En 2022, l'usine allemande a déposé le bilan, victime indirecte des sanctions contre la Russie depuis le conflit en Ukraine : 25 % de sa production était exportée vers ce marché. Privée de débouchés et incapable d'adapter rapidement ses circuits, l'entreprise a sombré.
Un cataclysme dans le milieu : des marques allemandes, australiennes et françaises ont dû trouver rapidement des solutions. Le groupe qui possède Skyn et Manix a rebondi en rachetant une usine en Espagne, mais la production de son produit phare a été interrompue plusieurs mois, générant une rupture de stock.
La production annuelle de préservatifs en Europe était estimée à environ 500 à 600 millions d'unités — un chiffre largement inférieur à celui des principaux fabricants asiatiques, comme Karex en Malaisie, qui produit à lui seul plus de cinq milliards de préservatifs par an.

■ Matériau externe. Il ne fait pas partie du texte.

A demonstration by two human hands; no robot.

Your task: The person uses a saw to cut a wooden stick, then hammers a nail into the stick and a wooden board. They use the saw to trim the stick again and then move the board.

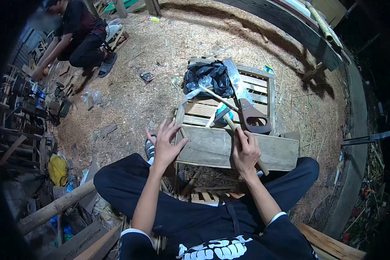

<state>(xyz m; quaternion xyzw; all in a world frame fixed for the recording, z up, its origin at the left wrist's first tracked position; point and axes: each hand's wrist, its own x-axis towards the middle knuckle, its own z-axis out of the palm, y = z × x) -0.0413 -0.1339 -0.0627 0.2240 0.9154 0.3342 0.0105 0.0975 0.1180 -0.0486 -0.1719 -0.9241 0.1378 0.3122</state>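
Note:
A grey wooden board [206, 145] lies across the near end of a slatted wooden crate [271, 97], in front of my knees. My left hand [164, 145] rests at the board's left end with its fingers spread. My right hand [247, 149] is closed around the wooden handle of a hammer [262, 167], low over the board. The hammer's dark head points away from me, beside a small turquoise item partly hidden behind it. A handsaw [237, 80] with a brown grip lies on the crate's right side. Next to it sits a crumpled black plastic bag [219, 78].
A person [80, 34] crouches at the upper left, reaching toward a cluttered pile of tools and wood. Wood shavings cover the ground [130, 82]. A heavy timber beam [299, 30] spans the upper right. A yellow bag [57, 170] and a pole [58, 206] are at my left.

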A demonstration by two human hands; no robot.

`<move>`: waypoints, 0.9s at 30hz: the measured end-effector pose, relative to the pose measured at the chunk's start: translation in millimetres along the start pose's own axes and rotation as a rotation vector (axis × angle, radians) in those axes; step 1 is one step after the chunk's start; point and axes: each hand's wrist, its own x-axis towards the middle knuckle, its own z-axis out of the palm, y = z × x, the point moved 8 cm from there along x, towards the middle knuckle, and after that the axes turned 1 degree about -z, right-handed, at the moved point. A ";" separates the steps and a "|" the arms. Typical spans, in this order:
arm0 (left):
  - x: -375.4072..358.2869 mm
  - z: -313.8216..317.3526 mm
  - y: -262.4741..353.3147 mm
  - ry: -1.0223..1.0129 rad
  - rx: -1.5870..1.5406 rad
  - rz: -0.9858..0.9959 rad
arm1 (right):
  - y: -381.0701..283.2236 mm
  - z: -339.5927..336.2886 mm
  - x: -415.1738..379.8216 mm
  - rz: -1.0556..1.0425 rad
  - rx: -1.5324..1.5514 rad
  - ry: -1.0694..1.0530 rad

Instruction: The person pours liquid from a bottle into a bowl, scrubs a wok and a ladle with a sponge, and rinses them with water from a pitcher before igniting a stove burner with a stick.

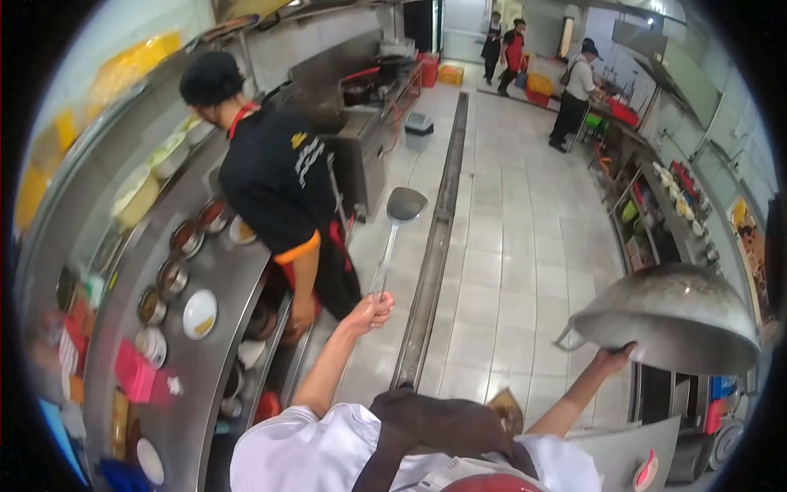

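Observation:
My left hand [369, 314] is closed round the handle of a long metal ladle [405, 205], whose broad head points up and away over the tiled floor. On the right, my right hand [616, 359] grips the rim of a large metal wok [676, 316]. The wok is tilted, with its rounded, stained underside upward and its hollow side facing down. A loop handle stands out at its left edge. My two hands are far apart, one on each side of my body.
A co-worker in black [279, 172] stands close on the left at a steel counter [238, 287] with bowls and a white plate [199, 314]. A floor drain [438, 238] runs ahead. A grey bin [418, 131] and several other people are farther off.

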 end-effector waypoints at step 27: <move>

Nous nous protégeons en France avec des marques britanniques ou australiennes, fabriquées en Asie. Depuis dix ans, de petites marques françaises arrivent et disparaissent sur ce marché de niche, qui nécessite des investissements importants en communication. Le marché français représente environ 110 millions de préservatifs par an, avec plus de 70 % pour Durex, Skyn et Manix réunis.